Увы, меня, безвестного поэта,
Тупой швейцар прогонит от ворот.
А ты в том зале. И свет уже потушен.
Висит над залом сладкий полумрак.
И разодетые в шелка и джинсы души,
Глазами так и жрут Гамлетов фрак.
И ты для них с ума сегодня сходишь?
Офелия! Родная! Не дури!
И Гамлет твой сегодня, пьяный вроде,
Всё лезет целоваться. Так умри!
Умри, Офелия! Умри как Дездемона!
Пусть я поэт и вовсе не актёр,
На сцену вырвусь – ты падёшь без стона,
А в зале урагановый восторг!
Швейцар вздохнёт: опять переиграли!
Под гром оваций унесут тебя
И долго буду я в ревущем зале
Стоять один, рубаху теребя…
Ты – муза?
Муза в гости пришла.
Здравствуй, Муза,
Проходи и садись ко столу.
Вот стакан, вот бутылка,
Вот ужин…
Закуси и начнём рандеву!
От восторга кричу: Ай, да баба —
Не моргнув выпивает стакан!
И на пол женский, видимо, слабый,
И скорее иду на таран.
А она, словно ведьма, хохочет:
Ты, поэт, вновь набрался уже.
И сидит за столом, между прочим,
Словно в прочном сидит блиндаже.
И глазами стреляет, как пушка.
И в квартире сплошной артобстрел.
Может Муза не Муза? Неужто
Снова чёрт ко мне в дом залетел?
Амур
Залетел на огонёк в опустевшую квартиру
Незнакомый паренёк так похожий на факира.
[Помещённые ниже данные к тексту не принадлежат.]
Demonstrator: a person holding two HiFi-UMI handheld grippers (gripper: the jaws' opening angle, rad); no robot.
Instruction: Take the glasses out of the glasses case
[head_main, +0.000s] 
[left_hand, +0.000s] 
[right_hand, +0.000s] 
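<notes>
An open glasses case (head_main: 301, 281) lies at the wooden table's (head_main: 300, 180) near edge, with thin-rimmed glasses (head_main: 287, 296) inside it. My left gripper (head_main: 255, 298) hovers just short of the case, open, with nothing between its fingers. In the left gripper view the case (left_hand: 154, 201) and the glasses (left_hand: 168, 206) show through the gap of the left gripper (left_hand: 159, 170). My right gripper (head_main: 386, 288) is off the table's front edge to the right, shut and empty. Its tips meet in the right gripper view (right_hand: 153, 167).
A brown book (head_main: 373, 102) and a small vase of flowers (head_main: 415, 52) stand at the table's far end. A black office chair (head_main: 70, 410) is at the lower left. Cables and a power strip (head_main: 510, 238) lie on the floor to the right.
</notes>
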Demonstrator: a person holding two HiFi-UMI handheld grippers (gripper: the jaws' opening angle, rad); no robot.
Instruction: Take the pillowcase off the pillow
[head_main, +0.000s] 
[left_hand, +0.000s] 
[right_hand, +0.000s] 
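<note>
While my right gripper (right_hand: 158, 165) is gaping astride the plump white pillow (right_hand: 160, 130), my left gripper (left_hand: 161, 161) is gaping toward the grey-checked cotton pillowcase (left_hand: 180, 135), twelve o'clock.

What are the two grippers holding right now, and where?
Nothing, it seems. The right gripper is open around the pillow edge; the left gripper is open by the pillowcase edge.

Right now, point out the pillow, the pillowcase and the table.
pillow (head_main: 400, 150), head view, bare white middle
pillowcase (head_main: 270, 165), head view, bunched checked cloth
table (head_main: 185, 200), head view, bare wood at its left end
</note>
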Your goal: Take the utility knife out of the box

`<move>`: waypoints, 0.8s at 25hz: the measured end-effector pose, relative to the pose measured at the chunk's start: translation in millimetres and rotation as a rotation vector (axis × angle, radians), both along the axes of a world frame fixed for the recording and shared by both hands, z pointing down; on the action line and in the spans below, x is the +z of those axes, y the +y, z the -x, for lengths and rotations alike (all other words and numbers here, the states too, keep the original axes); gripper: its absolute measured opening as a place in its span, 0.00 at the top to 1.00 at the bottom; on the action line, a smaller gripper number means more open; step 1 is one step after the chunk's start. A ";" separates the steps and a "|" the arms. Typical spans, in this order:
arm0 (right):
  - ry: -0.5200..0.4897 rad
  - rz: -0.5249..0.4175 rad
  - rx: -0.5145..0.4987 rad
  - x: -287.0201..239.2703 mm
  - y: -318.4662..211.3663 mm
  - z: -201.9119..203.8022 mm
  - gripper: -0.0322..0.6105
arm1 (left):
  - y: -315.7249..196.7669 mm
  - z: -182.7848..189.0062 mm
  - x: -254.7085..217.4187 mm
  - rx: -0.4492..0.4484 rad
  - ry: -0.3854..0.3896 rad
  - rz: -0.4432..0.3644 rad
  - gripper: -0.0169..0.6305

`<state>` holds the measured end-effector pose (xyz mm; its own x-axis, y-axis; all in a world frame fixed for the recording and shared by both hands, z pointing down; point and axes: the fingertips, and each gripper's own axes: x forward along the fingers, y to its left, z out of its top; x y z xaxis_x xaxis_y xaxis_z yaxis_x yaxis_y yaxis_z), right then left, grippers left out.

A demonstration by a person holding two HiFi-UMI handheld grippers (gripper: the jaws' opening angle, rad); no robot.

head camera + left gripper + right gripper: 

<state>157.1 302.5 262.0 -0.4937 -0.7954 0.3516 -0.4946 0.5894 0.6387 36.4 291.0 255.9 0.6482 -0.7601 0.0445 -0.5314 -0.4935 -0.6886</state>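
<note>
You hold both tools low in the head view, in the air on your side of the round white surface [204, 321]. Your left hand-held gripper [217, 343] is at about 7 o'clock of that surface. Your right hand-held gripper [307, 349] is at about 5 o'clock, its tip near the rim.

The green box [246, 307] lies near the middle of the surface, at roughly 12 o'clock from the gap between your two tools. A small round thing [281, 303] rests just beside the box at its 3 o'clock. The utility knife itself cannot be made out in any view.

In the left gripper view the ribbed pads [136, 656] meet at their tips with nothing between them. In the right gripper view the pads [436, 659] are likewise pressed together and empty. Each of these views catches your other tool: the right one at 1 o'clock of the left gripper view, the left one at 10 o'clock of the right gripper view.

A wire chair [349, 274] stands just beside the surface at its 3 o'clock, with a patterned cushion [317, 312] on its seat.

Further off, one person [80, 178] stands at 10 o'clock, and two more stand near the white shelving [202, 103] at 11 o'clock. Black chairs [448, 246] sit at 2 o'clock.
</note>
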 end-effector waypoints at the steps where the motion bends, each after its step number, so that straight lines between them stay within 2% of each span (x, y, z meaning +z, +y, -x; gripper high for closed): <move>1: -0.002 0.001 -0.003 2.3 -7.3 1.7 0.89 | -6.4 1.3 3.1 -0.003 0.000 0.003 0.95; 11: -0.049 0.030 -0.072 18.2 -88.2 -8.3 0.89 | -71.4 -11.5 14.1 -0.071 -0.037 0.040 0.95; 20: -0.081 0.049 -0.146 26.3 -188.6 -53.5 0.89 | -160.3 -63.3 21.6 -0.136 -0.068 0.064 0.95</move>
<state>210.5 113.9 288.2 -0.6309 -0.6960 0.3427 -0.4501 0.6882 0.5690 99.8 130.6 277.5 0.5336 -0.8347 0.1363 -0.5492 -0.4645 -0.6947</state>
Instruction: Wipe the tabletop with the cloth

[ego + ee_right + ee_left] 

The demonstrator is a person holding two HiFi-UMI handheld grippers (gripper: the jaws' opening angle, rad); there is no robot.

Оказался балагур, неплохой и скромный малый.
Говорил, что он Амур, но про это врал, пожалуй.
Посидели, погрустили, помечтали вместе вслух,
За знакомство пропустили. Тут он сразу и потух.
Пыль сошла со слов слащавых, Обнажилась плоти суть.
Мне кричал: начни сначала и стучал зачем-то в грудь.
Говорил: любовь – отрава, нашим женщинам не верь!
Мне от слов тех дурно стало – выгнал я его. За дверь.
Пусть Амур он, пусть Пророк он, но зачем же клеветать!
…Кто-то долго бился в окна – не хотел всё улетать.